The proof may be in the listening for some - but it is always an individual proof suitable of the one recipient only.
And many times just a lucky cross-out and vice-versa compensations of many sonic mistakes.
The fact that even Joseph Stalin was once backed by a large portion of his people did not make him a great statesman and philanthropist either.
Sorry again, - but this is not an empirical nor an objective set-up according to any scientific rule.
It is a personal impression as a result of a complex bundle of variables and viewed through a private matrix of preferences all your own.
Dgad, I do not want to lecture you nor anybody else.
As you wouldn't believe me anyway let me just suggest you send a PN to Schroeder or Bob Graham - you are in possession of both designers babies and they will happily explain the points to you.

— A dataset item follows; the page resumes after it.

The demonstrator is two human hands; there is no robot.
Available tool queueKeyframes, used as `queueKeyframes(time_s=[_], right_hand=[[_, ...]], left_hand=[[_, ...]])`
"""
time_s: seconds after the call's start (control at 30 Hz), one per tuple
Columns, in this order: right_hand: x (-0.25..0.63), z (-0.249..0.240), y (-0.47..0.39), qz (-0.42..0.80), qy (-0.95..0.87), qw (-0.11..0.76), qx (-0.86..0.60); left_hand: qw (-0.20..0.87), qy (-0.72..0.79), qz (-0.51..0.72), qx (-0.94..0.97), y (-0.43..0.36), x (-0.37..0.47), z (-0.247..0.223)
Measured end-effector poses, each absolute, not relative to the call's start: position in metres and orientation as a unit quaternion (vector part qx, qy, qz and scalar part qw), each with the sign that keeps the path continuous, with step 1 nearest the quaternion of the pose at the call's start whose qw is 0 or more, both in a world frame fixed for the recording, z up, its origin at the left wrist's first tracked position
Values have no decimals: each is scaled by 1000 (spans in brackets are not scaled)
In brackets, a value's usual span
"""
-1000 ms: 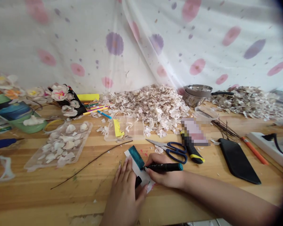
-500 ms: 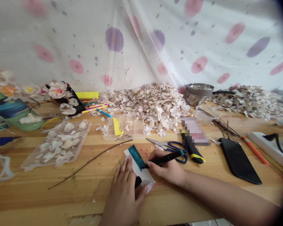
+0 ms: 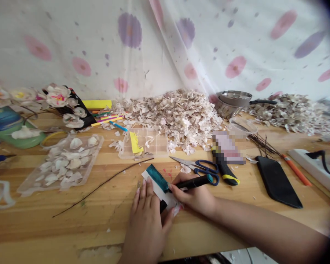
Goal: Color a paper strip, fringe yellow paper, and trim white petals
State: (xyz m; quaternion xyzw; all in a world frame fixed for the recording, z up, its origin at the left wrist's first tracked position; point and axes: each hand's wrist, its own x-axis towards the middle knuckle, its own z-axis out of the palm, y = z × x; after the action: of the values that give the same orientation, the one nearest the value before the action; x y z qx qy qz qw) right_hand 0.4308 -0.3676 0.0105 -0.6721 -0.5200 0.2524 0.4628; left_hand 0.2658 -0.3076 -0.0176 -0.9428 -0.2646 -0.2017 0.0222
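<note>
My right hand (image 3: 194, 196) grips a black marker (image 3: 191, 182) with a teal end, its tip down on a small strip of white paper (image 3: 158, 189). A teal band (image 3: 156, 177) covers the strip's far right side. Flat on the strip's left edge lies my left hand (image 3: 148, 212), fingers stretched out and thumb apart near the lower end. A black piece (image 3: 163, 206), perhaps a cap, shows between its thumb and forefinger; the rest is hidden. Just beyond the marker are blue-handled scissors (image 3: 206, 167). Left of the paper runs a thin dark stem (image 3: 104, 187).
A clear tray (image 3: 90, 170) of white petals stands left, another tray (image 3: 159, 143) with yellow paper ahead. Behind is a large petal heap (image 3: 178, 117). A yellow-and-black handle (image 3: 225, 170), black phone (image 3: 277, 181) and power strip (image 3: 316, 174) lie right. Paper flowers (image 3: 59, 99) stand far left.
The camera view has shifted slightly, so the table sits a little higher. The marker tip stays at the teal band's edge, and my left hand still lies on the paper.
</note>
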Motion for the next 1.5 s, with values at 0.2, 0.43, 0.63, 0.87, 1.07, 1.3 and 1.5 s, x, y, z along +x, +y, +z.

Your physics seems to be faulty here. Assuming that the counter weight is indeed firmly connected to the tonearm tube (which is always the case in a well designed pivoted arm), then, the effective mass of the arm must be dependent on the distance of the counterweight from the pivot (ie. the moment of inertia Iis dependent on the radius squared). The composite "I" for the arm tube/counterweight and subsequently the "effective mass" would essentially have the same dependency.